__Brief__.
Your job is to give again, exactly and with no additions, the lines in the records below from the one with "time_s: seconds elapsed" through the one with "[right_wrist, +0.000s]", both included. Omit the pictures.

__The records__.
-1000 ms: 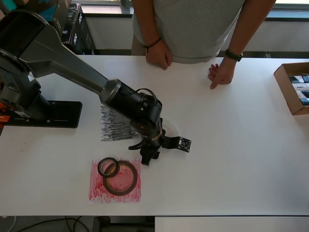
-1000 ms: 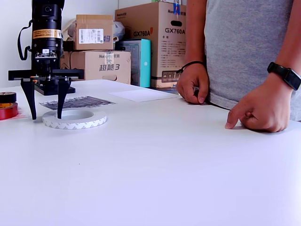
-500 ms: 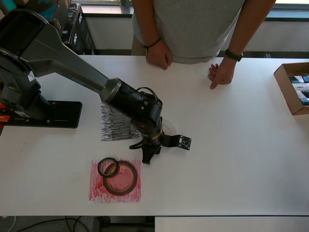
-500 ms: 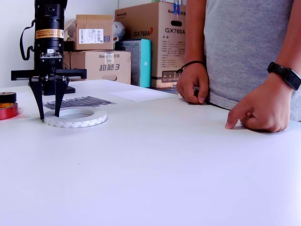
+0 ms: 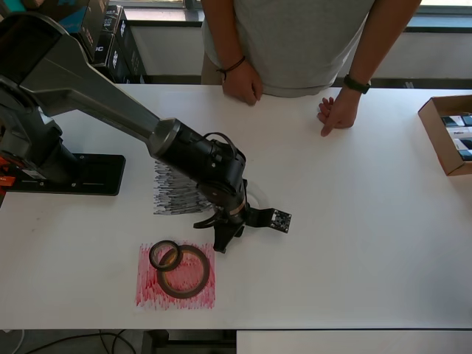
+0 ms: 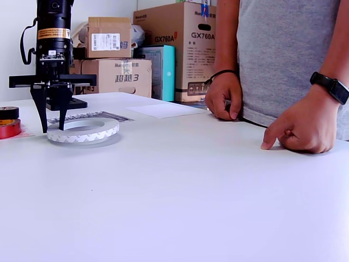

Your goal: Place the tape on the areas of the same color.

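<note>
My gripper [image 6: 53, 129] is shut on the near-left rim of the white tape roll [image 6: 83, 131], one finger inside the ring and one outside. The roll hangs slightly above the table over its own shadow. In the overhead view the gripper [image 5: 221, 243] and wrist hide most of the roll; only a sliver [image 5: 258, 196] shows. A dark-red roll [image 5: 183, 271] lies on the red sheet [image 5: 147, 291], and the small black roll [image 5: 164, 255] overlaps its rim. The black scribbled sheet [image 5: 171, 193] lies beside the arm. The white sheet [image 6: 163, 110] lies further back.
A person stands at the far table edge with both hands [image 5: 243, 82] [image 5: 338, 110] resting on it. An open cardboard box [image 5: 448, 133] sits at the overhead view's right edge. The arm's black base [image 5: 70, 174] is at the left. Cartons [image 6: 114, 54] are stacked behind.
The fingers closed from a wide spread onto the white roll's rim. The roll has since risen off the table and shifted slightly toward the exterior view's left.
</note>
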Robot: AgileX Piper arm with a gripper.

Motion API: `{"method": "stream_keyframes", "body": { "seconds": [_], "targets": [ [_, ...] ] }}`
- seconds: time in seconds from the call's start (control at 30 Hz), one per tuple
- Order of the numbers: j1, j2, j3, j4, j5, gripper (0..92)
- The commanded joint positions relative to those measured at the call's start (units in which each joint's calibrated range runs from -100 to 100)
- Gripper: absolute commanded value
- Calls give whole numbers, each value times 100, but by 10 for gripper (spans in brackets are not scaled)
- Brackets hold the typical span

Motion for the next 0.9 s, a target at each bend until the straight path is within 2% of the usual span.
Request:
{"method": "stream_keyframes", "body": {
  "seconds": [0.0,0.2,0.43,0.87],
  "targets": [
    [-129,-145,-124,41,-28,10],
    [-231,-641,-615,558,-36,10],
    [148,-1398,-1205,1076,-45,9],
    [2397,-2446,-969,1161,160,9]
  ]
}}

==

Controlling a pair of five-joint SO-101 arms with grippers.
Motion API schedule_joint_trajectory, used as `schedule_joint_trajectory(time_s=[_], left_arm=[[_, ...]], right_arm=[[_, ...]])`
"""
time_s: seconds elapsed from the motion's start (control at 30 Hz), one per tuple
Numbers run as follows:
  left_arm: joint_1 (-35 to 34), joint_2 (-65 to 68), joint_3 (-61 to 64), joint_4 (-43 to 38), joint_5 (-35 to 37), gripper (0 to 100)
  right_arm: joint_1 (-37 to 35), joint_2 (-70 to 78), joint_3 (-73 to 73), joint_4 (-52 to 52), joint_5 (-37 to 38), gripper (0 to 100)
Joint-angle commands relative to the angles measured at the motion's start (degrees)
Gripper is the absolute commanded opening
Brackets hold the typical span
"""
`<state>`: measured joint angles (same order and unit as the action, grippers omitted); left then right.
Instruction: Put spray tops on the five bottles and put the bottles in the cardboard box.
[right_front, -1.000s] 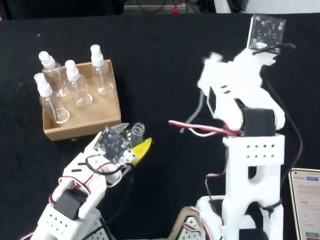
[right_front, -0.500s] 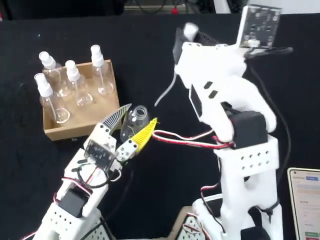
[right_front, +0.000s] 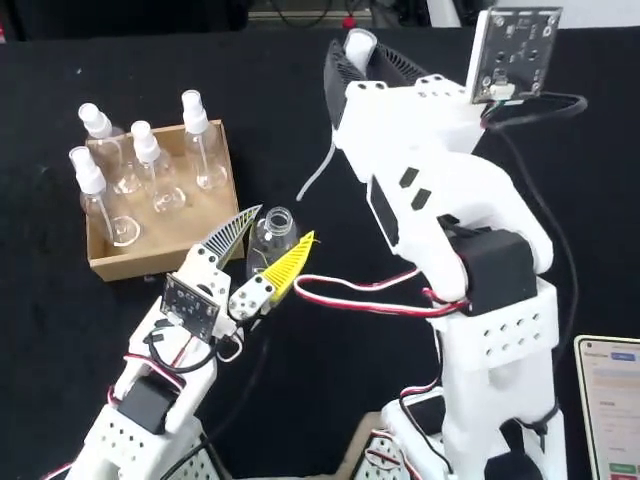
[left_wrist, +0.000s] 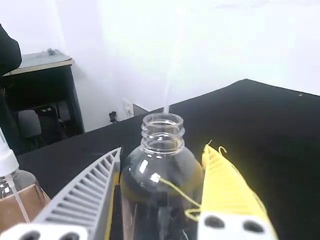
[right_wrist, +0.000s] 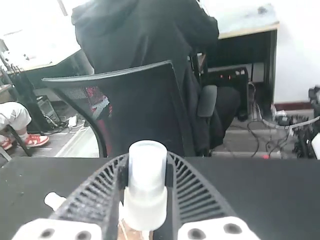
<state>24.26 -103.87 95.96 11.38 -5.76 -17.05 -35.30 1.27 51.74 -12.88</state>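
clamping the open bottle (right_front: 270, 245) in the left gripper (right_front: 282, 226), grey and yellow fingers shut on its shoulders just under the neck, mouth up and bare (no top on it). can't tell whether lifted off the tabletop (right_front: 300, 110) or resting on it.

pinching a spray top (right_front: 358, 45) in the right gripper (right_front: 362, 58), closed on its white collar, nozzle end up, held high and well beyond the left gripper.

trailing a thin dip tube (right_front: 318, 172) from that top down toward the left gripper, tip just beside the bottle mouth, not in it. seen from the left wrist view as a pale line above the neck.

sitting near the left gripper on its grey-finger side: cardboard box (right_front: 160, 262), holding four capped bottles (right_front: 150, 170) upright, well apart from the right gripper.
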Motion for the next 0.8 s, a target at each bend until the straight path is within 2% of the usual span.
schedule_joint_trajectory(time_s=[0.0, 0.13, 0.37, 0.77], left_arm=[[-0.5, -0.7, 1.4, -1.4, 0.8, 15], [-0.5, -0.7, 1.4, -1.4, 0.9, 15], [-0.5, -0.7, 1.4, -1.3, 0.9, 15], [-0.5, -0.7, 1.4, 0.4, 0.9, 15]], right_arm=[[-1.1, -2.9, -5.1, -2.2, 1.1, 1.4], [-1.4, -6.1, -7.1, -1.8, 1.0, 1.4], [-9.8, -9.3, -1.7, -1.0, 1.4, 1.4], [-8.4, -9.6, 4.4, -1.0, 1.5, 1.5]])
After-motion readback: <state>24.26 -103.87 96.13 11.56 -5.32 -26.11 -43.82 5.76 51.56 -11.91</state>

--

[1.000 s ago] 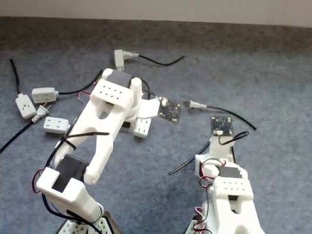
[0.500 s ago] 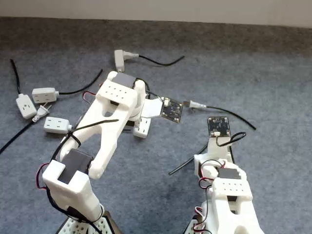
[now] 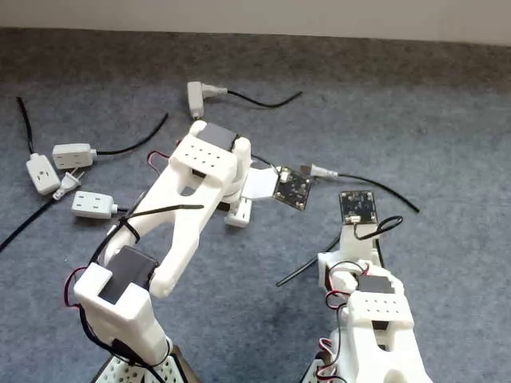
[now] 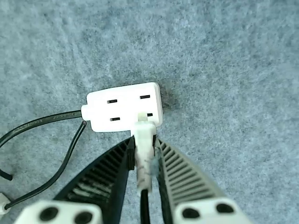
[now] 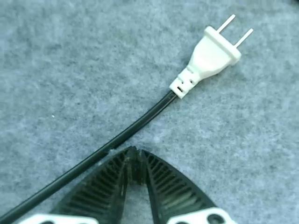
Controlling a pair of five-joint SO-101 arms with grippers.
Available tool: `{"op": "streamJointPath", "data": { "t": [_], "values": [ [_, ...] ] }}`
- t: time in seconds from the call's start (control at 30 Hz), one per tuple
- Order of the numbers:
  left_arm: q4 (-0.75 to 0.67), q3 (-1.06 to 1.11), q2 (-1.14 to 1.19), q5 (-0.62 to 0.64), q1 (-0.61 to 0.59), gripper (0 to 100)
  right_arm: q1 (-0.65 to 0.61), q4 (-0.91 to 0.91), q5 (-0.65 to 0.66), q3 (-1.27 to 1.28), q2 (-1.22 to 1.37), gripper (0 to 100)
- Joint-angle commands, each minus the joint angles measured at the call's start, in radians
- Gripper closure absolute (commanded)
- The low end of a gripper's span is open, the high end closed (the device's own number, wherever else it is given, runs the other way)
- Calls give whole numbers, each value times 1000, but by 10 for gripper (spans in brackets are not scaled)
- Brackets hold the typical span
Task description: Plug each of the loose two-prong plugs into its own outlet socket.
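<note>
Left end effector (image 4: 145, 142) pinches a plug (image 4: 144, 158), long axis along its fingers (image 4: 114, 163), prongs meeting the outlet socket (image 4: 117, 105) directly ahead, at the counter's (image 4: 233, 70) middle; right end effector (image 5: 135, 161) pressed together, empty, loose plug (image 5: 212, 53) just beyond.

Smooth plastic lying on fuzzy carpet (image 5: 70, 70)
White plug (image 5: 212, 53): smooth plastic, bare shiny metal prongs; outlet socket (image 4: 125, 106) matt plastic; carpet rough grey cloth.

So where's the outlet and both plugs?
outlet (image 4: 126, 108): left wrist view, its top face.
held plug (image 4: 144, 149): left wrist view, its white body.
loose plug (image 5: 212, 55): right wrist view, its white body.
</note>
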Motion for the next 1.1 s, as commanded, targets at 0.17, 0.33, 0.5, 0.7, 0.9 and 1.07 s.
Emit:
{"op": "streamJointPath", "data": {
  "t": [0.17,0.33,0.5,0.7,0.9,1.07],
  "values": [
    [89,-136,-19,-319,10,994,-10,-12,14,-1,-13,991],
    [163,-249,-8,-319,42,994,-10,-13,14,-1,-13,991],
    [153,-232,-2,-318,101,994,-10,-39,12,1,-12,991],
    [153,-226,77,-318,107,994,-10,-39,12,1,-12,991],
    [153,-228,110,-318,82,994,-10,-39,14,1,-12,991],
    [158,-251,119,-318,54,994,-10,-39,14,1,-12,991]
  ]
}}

__Exercise result__.
time_s: seconds elapsed from the motion's start (control at 30 Hz), one per tuple
Numbers run as follows:
  left_arm: joint_1 (-35 to 34), joint_2 (-65 to 68), joint_3 (-61 to 64), joint_4 (-43 to 38), joint_5 (-35 to 37), gripper (0 to 100)
  right_arm: joint_1 (-37 to 35), joint_2 (-70 to 78), joint_3 (-73 to 73), joint_4 (-52 to 52), joint_5 (-37 to 38), gripper (0 to 100)
Joint-angle commands relative to the angles measured at the motion's start (degrees)
Gripper is the absolute commanded opening
Brackets hold the typical span
"""
`<state>`: measured joint angles (same order and unit as the action, grippers omitted); left then right.
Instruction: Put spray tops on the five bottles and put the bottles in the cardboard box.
[right_front, -1.000s] 
[right_front, -0.500s] 
[right_front, +0.000s] 
[left_wrist, +0.000s] 
[right_wrist, +0.000s] 

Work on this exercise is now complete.